Finally around 6:30, the first boxers were called to warm-up. At that point things got very real.  I suited up, wrapped up, took some photos and started going through my game plan.

prepI knew with only one minute rounds that we would fight hard, no pacing really. I was planning double jab with a right as my opening, perhaps a little slide and counter next. Haha…in actual fact it just turned into a slugfest.  Sweet Lindsay came flying at me and landed that hard right hand they warned me about straight into my rib cage.  Survival instincts kicked in because I haven’t really developed boxing instincts. But again I’m ahead of myself.

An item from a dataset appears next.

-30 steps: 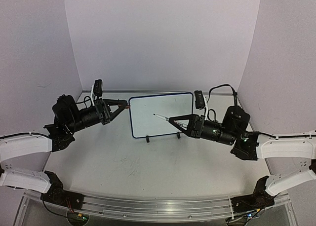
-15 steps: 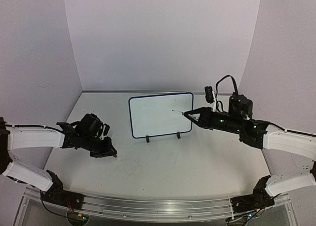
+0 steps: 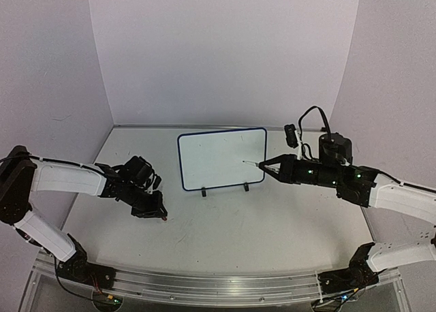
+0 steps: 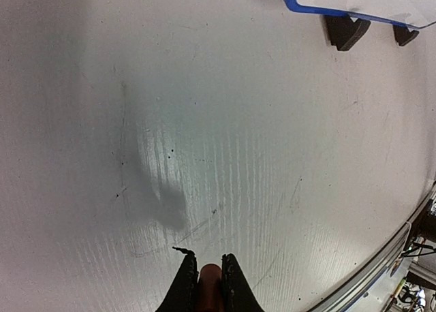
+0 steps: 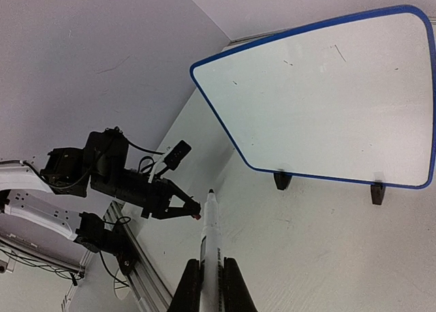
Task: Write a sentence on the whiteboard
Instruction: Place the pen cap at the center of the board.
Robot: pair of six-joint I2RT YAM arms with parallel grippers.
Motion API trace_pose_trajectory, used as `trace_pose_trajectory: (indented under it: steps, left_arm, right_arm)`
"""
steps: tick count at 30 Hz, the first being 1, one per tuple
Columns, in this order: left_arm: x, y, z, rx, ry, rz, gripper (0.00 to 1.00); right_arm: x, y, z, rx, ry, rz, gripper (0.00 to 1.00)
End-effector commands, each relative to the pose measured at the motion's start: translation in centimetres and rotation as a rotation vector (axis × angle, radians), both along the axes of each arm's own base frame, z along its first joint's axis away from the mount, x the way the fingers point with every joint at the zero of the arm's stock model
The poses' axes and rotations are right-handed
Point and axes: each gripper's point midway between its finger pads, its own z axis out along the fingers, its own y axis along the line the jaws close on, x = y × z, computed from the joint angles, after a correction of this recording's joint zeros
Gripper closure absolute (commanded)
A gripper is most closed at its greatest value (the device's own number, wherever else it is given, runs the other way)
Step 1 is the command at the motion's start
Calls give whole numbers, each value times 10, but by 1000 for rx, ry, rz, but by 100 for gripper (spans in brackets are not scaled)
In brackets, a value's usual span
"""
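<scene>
Item: board [image 3: 221, 159], white, blue-framed, standing on two black feet [image 3: 203, 193] at mid-table, face tipped toward the arms, long axis left to right. No sentence shows on the face, only a few faint specks in the right wrist view. Right claw [image 3: 267, 167]: narrow, clamped on a white marker [image 3: 252, 163], dark tip foremost. It sits just off the board's right end, and the board lies to its left and a little farther back. The marker's axis runs nearly along the board's long edge rather than into the face. From overhead the tip overlaps the lower right of the face, but the wrist view shows it apart from the frame, so no contact is judged. Coming move: the tip likely has to swing toward the face and travel to the upper left to start a line. Left claw [image 3: 161, 214]: nearly closed on a small reddish piece [image 4: 210, 288] of unclear kind, low over the table [image 3: 238, 237], well apart from the board. The right arm is nearer. Room: bare table before the board, walls behind, rail [image 3: 204, 285] at the near edge. Risk judged: the unbraced board may slide or tip under pressure.
</scene>
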Motion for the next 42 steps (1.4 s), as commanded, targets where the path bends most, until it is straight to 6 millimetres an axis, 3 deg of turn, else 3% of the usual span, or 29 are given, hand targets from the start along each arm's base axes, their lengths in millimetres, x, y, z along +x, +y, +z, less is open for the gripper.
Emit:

We headed to the warm-up rooms to skip and hit the pads.  It felt good to release some of the energy. I felt ready. I wasn’t nervous to be in front of the crowd although I was a bit concerned about the distractions – yelling, noise makers, big screen TV’s, equally large firemen.  It was all a bit overwhelming. I got the sweetest pep talk from Coach Mark that almost made me cry before I went out. He told me he was proud of how much I had improved. I was still under the impression he thought I was a gong show. Awesome timing on the nice guy routine Mark.

Blue Corner always heads out second so the crowd was already revved up on Lindsay’s entrance.  Then it was my turn:

Yes the entrance song is in fact “Why Can’t We Be Friends”.  Thanks to Kristina for suggesting the song, a tribute to Homer Simpson’s night in the ring. (video by Peter, announcing by the always fabulous Sheila Molloy)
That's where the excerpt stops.